THE PROBLEM. Scan the records below for the line containing "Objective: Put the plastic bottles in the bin" and the line containing "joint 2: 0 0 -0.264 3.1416". Copy both, plus every line between, exactly.

Records from a collection.
::::::::

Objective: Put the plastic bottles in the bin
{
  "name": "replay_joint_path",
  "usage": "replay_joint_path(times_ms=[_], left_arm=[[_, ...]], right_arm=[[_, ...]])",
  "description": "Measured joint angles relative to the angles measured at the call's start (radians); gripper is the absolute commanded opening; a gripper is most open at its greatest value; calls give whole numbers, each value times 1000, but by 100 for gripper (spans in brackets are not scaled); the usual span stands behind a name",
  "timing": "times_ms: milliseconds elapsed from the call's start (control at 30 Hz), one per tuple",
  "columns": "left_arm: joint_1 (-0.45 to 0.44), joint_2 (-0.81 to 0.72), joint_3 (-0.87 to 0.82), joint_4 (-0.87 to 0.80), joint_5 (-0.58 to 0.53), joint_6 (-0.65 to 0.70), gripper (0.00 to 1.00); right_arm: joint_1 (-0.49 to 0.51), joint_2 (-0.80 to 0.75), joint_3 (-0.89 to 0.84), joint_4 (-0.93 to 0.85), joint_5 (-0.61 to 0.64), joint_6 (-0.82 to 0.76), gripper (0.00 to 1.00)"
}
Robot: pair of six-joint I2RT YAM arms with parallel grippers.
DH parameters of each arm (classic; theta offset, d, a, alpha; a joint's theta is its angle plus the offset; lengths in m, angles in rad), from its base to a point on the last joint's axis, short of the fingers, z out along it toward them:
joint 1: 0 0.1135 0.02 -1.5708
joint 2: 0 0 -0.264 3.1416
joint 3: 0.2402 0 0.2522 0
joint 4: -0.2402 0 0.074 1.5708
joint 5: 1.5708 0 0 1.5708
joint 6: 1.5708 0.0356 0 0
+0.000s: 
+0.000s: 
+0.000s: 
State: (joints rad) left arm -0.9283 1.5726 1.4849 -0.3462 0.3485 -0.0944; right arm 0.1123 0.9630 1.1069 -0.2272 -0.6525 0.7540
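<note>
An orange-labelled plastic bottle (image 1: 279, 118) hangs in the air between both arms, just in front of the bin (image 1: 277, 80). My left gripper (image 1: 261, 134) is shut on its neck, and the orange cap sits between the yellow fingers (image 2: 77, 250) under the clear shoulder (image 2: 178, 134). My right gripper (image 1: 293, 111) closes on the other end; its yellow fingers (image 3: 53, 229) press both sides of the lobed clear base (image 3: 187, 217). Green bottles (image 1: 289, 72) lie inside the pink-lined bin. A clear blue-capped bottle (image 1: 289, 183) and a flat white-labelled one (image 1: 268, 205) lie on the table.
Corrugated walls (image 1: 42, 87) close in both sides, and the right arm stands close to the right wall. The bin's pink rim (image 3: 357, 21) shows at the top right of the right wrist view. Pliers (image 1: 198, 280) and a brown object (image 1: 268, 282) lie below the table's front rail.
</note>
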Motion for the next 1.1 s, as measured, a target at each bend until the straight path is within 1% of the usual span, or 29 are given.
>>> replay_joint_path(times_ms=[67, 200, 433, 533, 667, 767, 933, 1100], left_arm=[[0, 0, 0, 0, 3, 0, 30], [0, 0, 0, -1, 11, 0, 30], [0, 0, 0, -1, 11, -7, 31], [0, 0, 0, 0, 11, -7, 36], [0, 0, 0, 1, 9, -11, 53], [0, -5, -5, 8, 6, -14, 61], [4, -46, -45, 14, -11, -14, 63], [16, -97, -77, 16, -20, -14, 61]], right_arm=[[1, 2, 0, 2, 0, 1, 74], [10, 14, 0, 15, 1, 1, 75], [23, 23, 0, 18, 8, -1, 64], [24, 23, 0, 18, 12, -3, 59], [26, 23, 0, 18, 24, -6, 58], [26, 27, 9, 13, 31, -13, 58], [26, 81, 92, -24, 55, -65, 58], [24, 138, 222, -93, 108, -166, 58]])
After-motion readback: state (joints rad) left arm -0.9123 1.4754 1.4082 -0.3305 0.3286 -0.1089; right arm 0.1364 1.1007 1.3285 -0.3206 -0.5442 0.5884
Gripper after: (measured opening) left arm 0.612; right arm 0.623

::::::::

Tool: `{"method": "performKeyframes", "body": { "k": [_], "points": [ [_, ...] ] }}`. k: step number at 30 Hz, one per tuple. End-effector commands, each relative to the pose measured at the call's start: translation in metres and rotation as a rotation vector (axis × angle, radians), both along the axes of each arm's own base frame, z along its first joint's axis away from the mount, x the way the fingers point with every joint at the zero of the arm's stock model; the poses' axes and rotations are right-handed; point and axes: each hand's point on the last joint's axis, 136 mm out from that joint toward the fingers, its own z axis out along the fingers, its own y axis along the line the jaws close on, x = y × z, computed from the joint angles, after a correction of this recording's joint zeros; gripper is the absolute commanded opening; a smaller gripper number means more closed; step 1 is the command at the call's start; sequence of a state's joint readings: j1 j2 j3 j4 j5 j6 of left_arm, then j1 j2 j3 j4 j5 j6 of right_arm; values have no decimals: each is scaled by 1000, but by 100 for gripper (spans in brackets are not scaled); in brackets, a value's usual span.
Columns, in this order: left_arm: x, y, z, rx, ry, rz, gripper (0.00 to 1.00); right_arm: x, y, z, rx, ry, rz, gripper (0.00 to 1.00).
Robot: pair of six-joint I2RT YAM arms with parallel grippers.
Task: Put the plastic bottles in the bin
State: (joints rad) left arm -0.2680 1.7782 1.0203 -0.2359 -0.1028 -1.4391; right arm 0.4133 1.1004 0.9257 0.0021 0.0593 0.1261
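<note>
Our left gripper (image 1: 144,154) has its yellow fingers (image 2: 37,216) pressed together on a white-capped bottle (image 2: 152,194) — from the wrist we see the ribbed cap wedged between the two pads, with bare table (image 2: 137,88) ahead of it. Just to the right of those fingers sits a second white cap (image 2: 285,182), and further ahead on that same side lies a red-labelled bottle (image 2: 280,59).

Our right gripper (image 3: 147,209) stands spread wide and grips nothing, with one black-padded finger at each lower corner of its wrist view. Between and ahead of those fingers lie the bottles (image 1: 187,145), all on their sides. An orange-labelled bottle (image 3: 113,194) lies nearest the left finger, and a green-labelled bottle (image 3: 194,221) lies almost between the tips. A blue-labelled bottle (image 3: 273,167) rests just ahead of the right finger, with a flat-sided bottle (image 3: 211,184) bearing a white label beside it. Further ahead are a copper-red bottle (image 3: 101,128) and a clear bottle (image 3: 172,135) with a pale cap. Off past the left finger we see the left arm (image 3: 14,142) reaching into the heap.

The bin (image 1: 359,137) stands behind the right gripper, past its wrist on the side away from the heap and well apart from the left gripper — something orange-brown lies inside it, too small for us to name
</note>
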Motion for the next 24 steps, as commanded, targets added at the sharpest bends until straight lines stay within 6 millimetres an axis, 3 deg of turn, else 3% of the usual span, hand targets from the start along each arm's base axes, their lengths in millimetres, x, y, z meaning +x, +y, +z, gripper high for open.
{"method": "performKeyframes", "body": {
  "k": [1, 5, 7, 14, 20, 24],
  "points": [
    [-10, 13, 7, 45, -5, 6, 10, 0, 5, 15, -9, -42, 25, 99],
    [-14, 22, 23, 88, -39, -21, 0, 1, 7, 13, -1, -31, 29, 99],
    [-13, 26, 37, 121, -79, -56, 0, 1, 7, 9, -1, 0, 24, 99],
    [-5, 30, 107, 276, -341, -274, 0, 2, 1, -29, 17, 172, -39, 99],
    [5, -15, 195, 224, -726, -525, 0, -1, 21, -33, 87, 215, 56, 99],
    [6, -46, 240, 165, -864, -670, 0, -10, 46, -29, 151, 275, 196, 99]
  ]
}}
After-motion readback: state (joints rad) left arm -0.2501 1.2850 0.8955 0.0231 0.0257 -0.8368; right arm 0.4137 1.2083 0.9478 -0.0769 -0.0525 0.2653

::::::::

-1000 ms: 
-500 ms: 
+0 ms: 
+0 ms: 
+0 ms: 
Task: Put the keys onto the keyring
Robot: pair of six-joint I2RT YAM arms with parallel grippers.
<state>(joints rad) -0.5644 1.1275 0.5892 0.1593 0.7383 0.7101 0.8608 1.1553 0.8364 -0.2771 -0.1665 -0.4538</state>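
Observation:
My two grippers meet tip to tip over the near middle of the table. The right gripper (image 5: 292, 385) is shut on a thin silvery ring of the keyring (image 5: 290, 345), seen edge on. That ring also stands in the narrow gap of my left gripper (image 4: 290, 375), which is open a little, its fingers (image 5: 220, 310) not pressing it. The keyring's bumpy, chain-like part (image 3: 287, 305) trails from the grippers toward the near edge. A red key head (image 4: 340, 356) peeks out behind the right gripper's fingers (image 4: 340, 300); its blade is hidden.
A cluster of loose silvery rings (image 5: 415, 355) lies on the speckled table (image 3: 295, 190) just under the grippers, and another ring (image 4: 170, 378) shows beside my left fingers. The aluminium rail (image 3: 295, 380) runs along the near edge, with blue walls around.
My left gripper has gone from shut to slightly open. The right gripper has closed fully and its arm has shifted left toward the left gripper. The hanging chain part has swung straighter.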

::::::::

TASK ANSWER.
Objective: Put the plastic bottles in the bin
{
  "name": "replay_joint_path",
  "usage": "replay_joint_path(times_ms=[_], left_arm=[[_, ...]], right_arm=[[_, ...]])",
  "description": "Measured joint angles relative to the angles measured at the call's start (radians); gripper is the absolute commanded opening; a gripper is most open at its greatest value; calls give whole numbers, each value times 1000, but by 100 for gripper (spans in brackets are not scaled); the usual span stands behind a name",
  "timing": "times_ms: milliseconds elapsed from the call's start (control at 30 Hz), one per tuple",
  "columns": "left_arm: joint_1 (-0.45 to 0.44), joint_2 (-0.81 to 0.72), joint_3 (-0.87 to 0.82), joint_4 (-0.87 to 0.80), joint_5 (-0.58 to 0.53), joint_6 (-0.65 to 0.70), gripper (0.00 to 1.00); right_arm: joint_1 (-0.49 to 0.51), joint_2 (-0.80 to 0.75), joint_3 (-0.89 to 0.84), joint_4 (-0.93 to 0.85), joint_5 (-0.61 to 0.64), joint_6 (-0.82 to 0.76), gripper (0.00 to 1.00)"
}
Robot: pair of six-joint I2RT YAM arms with parallel grippers.
DH parameters of each arm (classic; theta offset, d, a, alpha; a joint's theta is its angle plus the offset; lengths in m, angles in rad), from its base to a point on the last joint's axis, short of the fingers, z out along it toward them:
joint 1: 0 0.1135 0.02 -1.5708
joint 2: 0 0 -0.264 3.1416

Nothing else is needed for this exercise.